**Problem to solve**
Each line of the material, from the first through the one containing "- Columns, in", is to be written out exactly.

* * *

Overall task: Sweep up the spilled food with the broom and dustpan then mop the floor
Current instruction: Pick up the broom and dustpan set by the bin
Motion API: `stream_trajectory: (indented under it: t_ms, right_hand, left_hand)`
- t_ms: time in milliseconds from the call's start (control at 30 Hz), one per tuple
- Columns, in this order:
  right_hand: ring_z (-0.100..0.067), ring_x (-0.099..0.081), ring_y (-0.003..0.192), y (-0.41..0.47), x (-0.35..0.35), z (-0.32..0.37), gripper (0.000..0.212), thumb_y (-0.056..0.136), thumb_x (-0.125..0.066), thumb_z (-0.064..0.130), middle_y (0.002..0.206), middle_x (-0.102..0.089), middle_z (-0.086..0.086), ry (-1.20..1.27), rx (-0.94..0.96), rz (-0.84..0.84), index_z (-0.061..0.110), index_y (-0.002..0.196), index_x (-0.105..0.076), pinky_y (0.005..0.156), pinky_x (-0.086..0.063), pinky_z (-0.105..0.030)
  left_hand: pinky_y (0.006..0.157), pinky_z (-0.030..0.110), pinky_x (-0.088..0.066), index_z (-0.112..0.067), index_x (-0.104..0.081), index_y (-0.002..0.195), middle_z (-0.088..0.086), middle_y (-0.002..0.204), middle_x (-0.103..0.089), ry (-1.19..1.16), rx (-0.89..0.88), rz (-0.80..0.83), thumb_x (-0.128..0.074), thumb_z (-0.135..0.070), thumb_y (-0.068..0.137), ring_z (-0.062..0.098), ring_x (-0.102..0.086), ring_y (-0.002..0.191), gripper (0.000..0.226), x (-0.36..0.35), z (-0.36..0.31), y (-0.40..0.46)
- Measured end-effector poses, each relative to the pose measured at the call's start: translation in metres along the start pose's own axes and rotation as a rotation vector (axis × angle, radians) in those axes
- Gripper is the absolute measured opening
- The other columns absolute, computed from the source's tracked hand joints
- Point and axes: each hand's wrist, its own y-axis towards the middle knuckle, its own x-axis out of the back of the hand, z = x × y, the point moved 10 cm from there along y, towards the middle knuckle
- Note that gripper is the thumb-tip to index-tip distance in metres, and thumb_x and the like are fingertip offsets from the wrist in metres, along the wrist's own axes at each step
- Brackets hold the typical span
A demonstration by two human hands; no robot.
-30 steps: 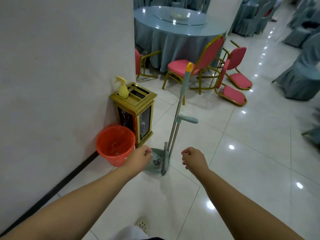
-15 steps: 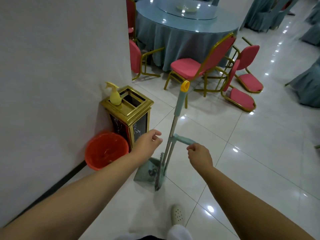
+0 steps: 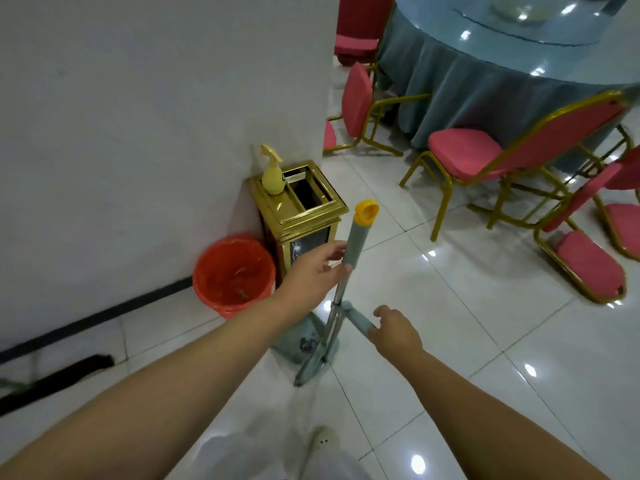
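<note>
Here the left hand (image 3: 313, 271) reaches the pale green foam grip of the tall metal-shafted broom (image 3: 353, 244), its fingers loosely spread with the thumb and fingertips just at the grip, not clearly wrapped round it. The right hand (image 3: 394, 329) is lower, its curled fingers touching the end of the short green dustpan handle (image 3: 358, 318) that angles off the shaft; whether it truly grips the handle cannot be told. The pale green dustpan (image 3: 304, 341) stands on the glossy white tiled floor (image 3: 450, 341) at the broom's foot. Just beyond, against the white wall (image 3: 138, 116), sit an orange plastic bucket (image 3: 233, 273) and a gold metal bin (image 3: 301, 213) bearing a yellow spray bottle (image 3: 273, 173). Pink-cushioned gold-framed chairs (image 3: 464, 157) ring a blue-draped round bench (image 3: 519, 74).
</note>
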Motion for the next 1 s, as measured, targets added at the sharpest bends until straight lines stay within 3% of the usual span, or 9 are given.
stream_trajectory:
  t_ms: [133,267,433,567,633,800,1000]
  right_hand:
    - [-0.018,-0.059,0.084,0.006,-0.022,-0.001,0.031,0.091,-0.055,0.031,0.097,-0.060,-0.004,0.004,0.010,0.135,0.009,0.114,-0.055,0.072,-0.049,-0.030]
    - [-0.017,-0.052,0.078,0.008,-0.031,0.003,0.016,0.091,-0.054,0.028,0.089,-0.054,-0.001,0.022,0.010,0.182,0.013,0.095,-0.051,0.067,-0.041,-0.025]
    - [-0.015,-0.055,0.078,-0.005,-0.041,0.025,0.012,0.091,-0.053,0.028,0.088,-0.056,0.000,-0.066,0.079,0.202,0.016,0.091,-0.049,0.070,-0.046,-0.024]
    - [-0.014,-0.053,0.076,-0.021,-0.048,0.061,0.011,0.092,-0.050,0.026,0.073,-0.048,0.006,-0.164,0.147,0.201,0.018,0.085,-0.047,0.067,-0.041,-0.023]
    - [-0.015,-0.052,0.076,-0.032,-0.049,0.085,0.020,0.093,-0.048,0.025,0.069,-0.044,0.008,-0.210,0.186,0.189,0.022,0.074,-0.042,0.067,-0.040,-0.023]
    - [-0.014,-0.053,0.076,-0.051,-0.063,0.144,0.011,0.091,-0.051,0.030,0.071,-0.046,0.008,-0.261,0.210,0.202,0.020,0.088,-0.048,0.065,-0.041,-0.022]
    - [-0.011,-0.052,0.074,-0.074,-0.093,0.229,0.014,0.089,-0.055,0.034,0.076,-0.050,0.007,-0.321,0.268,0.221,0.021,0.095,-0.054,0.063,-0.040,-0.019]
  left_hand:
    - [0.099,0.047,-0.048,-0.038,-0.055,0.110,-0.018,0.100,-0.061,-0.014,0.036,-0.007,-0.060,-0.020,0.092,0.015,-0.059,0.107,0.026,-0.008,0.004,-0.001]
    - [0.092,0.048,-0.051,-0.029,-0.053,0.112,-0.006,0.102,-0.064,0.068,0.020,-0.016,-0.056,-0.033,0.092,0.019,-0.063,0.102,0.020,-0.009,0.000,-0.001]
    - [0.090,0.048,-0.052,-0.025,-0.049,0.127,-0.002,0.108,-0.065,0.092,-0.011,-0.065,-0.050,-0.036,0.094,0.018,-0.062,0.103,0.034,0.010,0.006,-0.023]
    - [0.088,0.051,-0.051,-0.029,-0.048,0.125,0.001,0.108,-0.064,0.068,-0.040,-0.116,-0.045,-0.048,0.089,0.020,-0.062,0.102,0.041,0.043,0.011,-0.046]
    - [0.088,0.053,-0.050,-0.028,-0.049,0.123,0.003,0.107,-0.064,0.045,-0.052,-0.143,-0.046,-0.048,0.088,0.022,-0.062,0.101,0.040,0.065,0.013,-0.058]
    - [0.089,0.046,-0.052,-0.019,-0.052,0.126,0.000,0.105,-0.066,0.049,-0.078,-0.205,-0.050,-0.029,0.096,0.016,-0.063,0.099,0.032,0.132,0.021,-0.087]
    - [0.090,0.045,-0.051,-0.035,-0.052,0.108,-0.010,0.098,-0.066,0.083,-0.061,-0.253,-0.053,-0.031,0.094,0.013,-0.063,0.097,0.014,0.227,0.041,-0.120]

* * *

**Output below**
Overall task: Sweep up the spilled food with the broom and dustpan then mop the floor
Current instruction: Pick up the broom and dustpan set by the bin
Motion API: `stream_trajectory: (indented under it: t_ms, right_hand, left_hand)`
- t_ms: time in milliseconds from the call's start (control at 30 Hz), one per tuple
- Columns, in this order:

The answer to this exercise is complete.